“Otros niños fueron sorprendidos ‘jugando’ a violar niñas. Los niños persiguen a las niñas con un palo que simula ser un pene y ellas corren siguiendo el juego para evitar ser ‘violadas’ ”.
Esta vivencia fue contada por mujeres de Buenaventura en los talleres de la Comisión Nacional de Memoria Histórica. Está en el capítulo 2 del ‘Informe nacional de violencia sexual en el conflicto armado’, divulgado esta semana: ‘La guerra inscrita en el cuerpo’. Ese capítulo recoge testimonios que evidencian lo que muchos niegan: Que somos una sociedad que incuba violencia contra la mujer, en todos los ámbitos.
Liliana, de Medellín, cuenta que su hermano la tocaba desde que ella tenía 7 años y que cuando se lo dijo a sus padres la culparon a ella. Dice que eso la llevó a dejar la casa con el primer hombre que apareció, un guerrillero del Eln, quien al enterarse de lo que ella había vivido la puso al servicio de otros guerrilleros para que la violaran, incluso estando en embarazo. Cuando dio a luz, su pareja la llevó a que la cuidara la mamá; pero esta, al tener 3 meses de nacida la bebé, le dijo que volviera con su marido no obstante las súplicas de Liliana para que la dejara quedarse. La respuesta de la madre fue: “Lo que Dios ha unido no debe separarlo el hombre”.

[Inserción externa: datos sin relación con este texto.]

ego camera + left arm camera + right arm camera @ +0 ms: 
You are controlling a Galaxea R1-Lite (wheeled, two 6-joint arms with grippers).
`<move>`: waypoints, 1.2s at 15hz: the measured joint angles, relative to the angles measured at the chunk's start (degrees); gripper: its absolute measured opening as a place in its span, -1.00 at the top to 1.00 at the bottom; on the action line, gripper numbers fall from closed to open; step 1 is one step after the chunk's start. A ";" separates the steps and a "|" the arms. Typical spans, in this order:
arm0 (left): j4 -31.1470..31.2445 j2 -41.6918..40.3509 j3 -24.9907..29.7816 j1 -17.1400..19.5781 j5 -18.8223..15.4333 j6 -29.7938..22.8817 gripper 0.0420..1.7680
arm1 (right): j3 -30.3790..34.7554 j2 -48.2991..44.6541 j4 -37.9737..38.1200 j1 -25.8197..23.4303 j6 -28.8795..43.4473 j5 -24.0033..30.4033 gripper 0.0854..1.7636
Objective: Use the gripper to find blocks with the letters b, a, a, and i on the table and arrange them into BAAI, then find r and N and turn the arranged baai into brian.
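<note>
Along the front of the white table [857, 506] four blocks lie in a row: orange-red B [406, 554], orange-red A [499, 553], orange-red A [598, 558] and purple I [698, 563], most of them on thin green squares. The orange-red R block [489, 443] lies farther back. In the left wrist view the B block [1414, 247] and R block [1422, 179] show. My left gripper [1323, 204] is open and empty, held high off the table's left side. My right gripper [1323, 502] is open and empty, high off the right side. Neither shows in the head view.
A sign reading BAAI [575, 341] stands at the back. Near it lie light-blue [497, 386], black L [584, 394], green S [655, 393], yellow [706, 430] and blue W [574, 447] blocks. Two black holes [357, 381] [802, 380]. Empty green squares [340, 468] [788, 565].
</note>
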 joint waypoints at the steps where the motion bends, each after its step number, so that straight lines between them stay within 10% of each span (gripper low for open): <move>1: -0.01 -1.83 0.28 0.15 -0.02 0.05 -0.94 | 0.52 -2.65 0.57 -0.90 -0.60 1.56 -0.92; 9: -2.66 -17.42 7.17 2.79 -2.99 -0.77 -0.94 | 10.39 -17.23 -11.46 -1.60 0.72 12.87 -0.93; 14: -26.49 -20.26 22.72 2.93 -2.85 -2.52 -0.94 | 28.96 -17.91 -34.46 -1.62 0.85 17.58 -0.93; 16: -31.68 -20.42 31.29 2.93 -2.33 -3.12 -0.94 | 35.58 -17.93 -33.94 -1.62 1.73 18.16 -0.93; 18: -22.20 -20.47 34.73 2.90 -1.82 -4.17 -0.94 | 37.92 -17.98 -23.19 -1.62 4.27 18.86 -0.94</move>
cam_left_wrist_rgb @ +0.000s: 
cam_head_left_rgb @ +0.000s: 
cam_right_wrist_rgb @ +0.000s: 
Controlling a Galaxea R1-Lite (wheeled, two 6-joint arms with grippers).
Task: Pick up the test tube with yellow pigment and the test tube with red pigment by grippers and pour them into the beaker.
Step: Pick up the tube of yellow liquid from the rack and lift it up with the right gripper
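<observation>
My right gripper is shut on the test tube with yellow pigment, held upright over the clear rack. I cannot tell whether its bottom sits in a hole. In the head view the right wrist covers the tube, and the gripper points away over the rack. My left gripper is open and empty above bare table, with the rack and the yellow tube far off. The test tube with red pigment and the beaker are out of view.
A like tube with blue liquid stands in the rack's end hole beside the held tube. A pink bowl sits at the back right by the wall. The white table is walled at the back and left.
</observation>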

Mercedes, lideresa afro, da en el punto cuando concluye que la violencia sexual no se va a solucionar con el fin del conflicto con las guerrillas porque ha estado ahí antes de que este empezara. “por eso hay que sacar la violencia sexual de lo privado, ponerla en lo público, este es un problema de educación”, dice.
Por si alguien duda de cuánta razón tiene, bastan las cifras de Medicina Legal, que, como recoge también el informe, en 2015 –cuando ya habían disminuido notablemente los delitos relacionados con la guerra con las Farc– practicó 21.115 exámenes por presunto delito sexual, en los que el agresor señalado fue un familiar, amigo o cuidador en el 88 por ciento de los casos.
“Medicina Legal practicó 21.115 exámenes por presunto delito sexual, en los que el agresor señalado fue un familiar, amigo o cuidador en el 88 por ciento de los casos.”
Este documento concluye que “los valores de inferioridad, sumisión y disponibilidad de los cuerpos femeninos que aún circulan en medios, comunidades de fe, sectores populares y de élites inflan el ideal de masculinidades guerreras y violentas, tanto dentro como fuera del conflicto armado”. Por eso es directa la relación entre costumbres arraigadas como ver con malos ojos que una mujer esté hasta tarde en la calle y el uso de su cuerpo como trofeo de guerra, incluso denigrándolo, como narra Ilda, violada por 16 paramilitares: “Después de haber pasado eso, fue una tortura muy grande; me motilaron con una navaja, me mocharon todo el pelo. Uno de ellos me metió un palo allá, me arrancó un pedazo; me jalaban los pechos, ¡me orinaban!”.
Y si bien hasta ahora se ha creído que los paramilitares fueron de lejos los que más usaron la violencia sexual como arma de guerra –4.837 casos–, este informe, que analiza casos reportados entre 1958 y 2017, revela que las guerrillas los siguen de cerca, con 4.722. En 3.973 casos el autor es desconocido y en 206 los señalados son agentes del Estado. Valga aclarar que el subregistro en este tipo de delito se proyecta enorme por causa de la vergüenza y el temor a la revictimización y a las retaliaciones.
Cierro con uno de los llamados más significativos que hace el informe: “Deconstruir las relaciones amorosas sustentadas en el dominio emocional, empoderar a las mujeres y quitarles la deseabilidad a los símbolos militares contribuirá a erradicar la violencia sexual en muchos contextos”. Adhiero.